Friday, March 13, 2015

OXFORD, ENGLAND—The teeth of 26 individuals who lived as far back as 20,000 years ago were analyzed by a team of scientists from Sri Lanka, Oxford University, and the University of Bradford. All of the samples came from three archaeological sites in Sri Lanka that are today surrounded by either dense rainforest or more open terrain. It had been thought that humans did not inhabit tropical rainforests for any length of time until 8,000 years ago, but the teeth indicate that all of the people in the sample ate a diet sourced from slightly open ‘intermediate rainforest’ environments. Two of the teeth, both around 3,000 years old, showed a recognizable signature of a diet from open grassland. This was at the beginning of the Iron Age, when agriculture developed in the region. “This is the first study to directly test how much early human forest foragers depended on the rainforest for their diet.
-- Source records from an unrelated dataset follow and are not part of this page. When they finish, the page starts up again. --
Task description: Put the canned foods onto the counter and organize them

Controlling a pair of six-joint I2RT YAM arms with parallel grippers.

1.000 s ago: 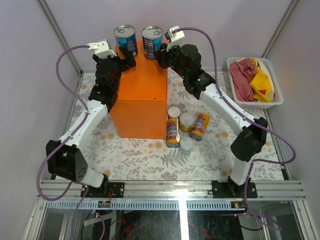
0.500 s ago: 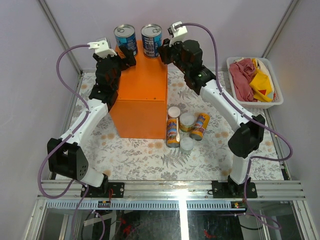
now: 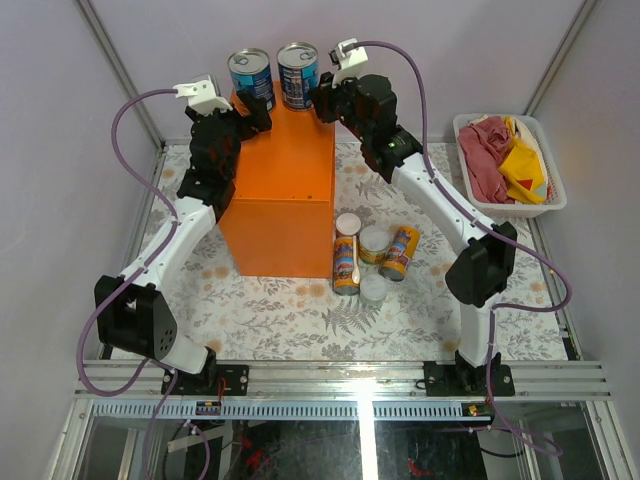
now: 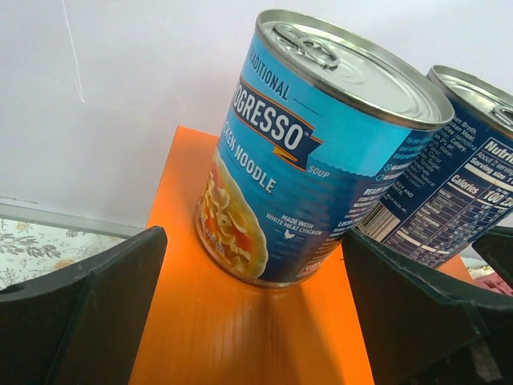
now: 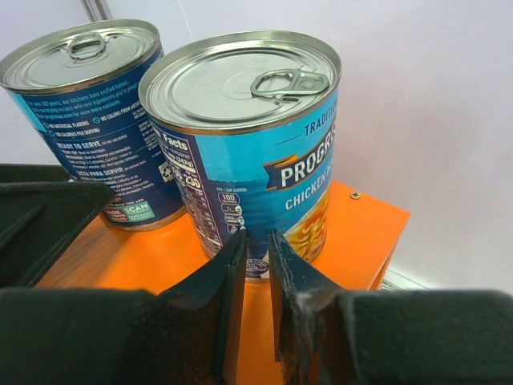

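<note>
Starting left: what is the left gripper [image 4: 253, 237] doing? (A)

Jaws spread wide, one finger on each side of the left blue can [image 4: 321, 152], holding nothing. The can stands upright at the far end of the counter [image 3: 285, 190]. (B)

And the right blue can [image 5: 256, 160]? (A)

Upright just beside it, same far edge. Whether the two labels touch, can't tell. (B)

Right gripper [image 5: 256, 241]? (A)

Pinched shut with nothing in it, tips low against that can's wall. Touching or just short, can't tell. (B)

Handling? (A)

Sealed steel soup cans, pull tabs intact, so probably full and heavy for their size. Rigid, won't crush. The glossy paper label is likely slick, so grip mid-height across the round wall, not the rim or the tab. A low nudge should slide them; a high one risks tipping. (B)

The rest of the canned foods? (A)

Four loose cans [image 3: 372, 255] clustered on the table right of the counter: two tall yellow-orange, two short with pale lids. Not on the counter yet. (B)

Anything unclear? (A)

Can't tell from above whether the tall ones stand or lie. Both wrist views crop the counter, and the arms hide its far corners. The basket [image 3: 556, 196] at the far right holds only cloths. (B)
</note>
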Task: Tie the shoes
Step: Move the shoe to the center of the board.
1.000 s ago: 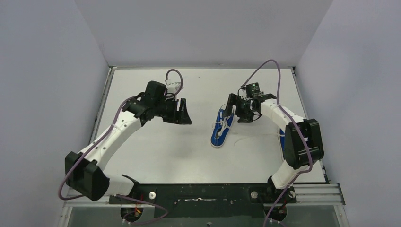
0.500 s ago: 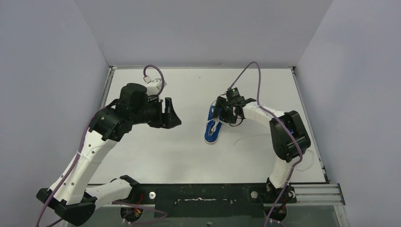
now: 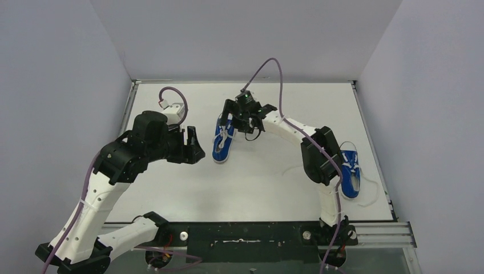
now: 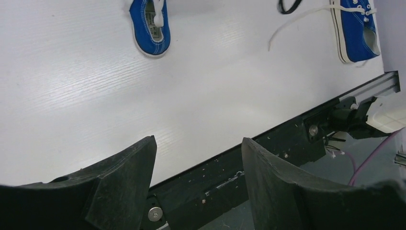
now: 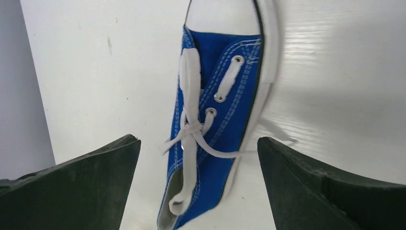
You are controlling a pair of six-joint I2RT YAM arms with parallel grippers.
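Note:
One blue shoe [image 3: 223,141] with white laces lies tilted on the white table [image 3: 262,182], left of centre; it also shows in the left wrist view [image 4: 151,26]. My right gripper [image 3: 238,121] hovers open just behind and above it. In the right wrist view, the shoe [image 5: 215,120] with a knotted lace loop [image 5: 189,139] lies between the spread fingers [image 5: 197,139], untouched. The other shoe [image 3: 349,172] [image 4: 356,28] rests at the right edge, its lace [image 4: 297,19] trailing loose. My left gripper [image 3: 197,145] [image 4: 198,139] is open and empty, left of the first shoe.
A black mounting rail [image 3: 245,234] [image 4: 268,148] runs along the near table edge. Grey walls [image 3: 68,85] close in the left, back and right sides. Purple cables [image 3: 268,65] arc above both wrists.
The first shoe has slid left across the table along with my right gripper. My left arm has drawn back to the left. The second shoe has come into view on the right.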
The results are significant in showing that early humans in Sri Lanka were able to live almost entirely on food found in the rainforest without the need to move into other environments. Our earliest human ancestors were clearly able to successfully adapt to different extreme environments,” Patrick Roberts of Oxford’s Research Laboratory for Archaeology and the History of Art said in a University of Oxford press release. To read more about the archaeology of rainforests, see "Amazonian Harvest."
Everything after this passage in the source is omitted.